Что, и сейчас так зовут?  Смотри-ка ты. Сколько времени прошло, а ничего не меняется. Стали мы там интересоваться - где бы такую песню найти.  Пластиночники кроме "ребер" с  Вертинским  и Лещенко ничего предложить не могут. Знакомый фотограф карточки подсовывает известного содержания. А нам и не до них как-то.  Грустно и тоскливо.
Что за "ребра" Лещенко и Вертинского?  А,  ну да,  откуда  вам знать. Вы их не застали, да и я уже подзабывать начал.
Так вот. "Ребрами" назывались пластинки, написанные на рентгеновской пленке.
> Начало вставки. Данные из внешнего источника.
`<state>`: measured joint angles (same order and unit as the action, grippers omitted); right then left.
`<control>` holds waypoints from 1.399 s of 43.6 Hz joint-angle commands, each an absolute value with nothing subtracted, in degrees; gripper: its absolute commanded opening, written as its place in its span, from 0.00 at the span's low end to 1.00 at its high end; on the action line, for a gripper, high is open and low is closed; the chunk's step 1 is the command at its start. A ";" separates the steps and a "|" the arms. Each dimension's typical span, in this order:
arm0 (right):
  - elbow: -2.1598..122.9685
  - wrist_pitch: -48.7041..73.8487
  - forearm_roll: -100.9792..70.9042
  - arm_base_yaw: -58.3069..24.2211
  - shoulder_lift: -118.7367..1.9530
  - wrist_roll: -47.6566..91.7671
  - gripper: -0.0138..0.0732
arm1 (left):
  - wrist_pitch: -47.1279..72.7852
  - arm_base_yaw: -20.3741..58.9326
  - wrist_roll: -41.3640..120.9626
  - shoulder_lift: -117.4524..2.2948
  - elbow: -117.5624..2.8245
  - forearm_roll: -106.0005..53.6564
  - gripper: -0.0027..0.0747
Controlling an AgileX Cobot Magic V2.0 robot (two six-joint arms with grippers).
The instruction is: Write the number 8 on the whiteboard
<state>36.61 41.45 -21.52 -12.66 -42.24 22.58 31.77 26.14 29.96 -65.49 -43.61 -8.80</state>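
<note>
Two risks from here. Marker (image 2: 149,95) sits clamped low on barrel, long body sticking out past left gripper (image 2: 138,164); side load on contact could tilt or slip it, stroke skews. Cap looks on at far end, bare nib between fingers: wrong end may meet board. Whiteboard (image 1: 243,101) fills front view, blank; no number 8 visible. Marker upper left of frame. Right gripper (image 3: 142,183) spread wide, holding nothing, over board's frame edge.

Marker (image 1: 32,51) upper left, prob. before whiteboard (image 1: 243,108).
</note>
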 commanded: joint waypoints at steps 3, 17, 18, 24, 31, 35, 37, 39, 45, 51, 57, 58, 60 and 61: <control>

Естественно, не советская эстрада там была записана.  Магнитофонов-то почти что не было, а чего-то неофициальное слушать хотелось.  Вот и писалось это все  на  больших листах рентгеновской пленки.  А там что было снято?  Правильно, в основном легкие с ребрами.  Даже подпольная фабрика звукозаписи была. Ты им пленку - они тебе все, что пожелаешь из имеющегося в наличии. Один наш одноклассник, Витька - пленочник, у отца-рентгенолога всю пленку повытаксал. Отец его так выпорол, что он, бедный, /Витька, конечно/, три дня сидеть не мог.  Все уроки так и простоял.  Учителя даже и не  спрашивали.
Плетемся по улице.  По дороге магазин грампластинок попался.  В него зашли. И слышим: "Да некому оплакать его жизнь".  Господи! Та  самая песня.  Рванулись мы к прилавку,  продавщицу просим эту пластинку нам продать, а она отвечает, что не получится это - вот  этот гражданин ее уже купил.  Чуть  ли  не со слезами объясняем,  зачем нам эта пластинка. Сжалился мужик, уступил.
А пластинка стоила 45 копеек. По карманам у нас набралось 46.
Схватили мы эту пластинку,  к груди прижали  - и бегом домой.
Дома разворачиваем - а там, на конверте, мужик изображен полугрузинского,  полу-французского вида, при усах, бакенбардах и в очках. Зато на диске написано: "Министерство культуры СССР, фирма "Мелодия".  Свои песни в собственном сопровождении на гитаре".
Утром Колькин отец приехал. Рассказали мы ему все. Впервые я от него мат услыхал. В школу с нами пошел.
На крыльце встречает нас преподаватель черчения. Пацаны его не любили, учителя боялись. Принцип у него был: "Скорость стука должна быть выше скорости звука".   Директриса  через него  все знала, что в школе говорилось. А может, и не только она.
Заходим в кабинет. Там - директриса, чертежник  и  вчерашний мужик у окна.  Тут-то Колькин отец и развернулся.  Протягивает мужику пластинку и интересуется,  почему это Комитет  (тут  он сделал небольшую паузу) культуры не знает, что подчиненная ему фирма выпускает.
Мужик ничего не ответил, пластинку в руки взял, покрутил, директрисе передал и,  ни слова не сказав,  из кабинета вышел.  Директриса  голосом Надежды Обуховой до занятий нас допустила, но поклялась, что петь в школе она нам не даст.
И что восьмой класс уже заканчивается и нам неплохо бы подумать, где мы дальше учиться будем.
Петь мы  больше не пели - Колька с родителями вскоре в Израиль уехал,  я в другую школу перешел.  И постарался побыстрее забыть обо всем происшедшем. Единственный раз вспомнил - когда с Мэтром лично встретился.  Он историю выслушал, кисло улыбнулся и сказал, что  да,  была  такая пластинка - пиратская перезапись фирмой "Мелодия" с французского диска.  А портрет  на  обложке французского  исполнителя, фамилию которого он не помнит.
Ну вот, такая история. Не заскучали? Давайте еще пива хлебнем, а я все-таки эту балладу о Леньке вспомню. Давно ее не пел.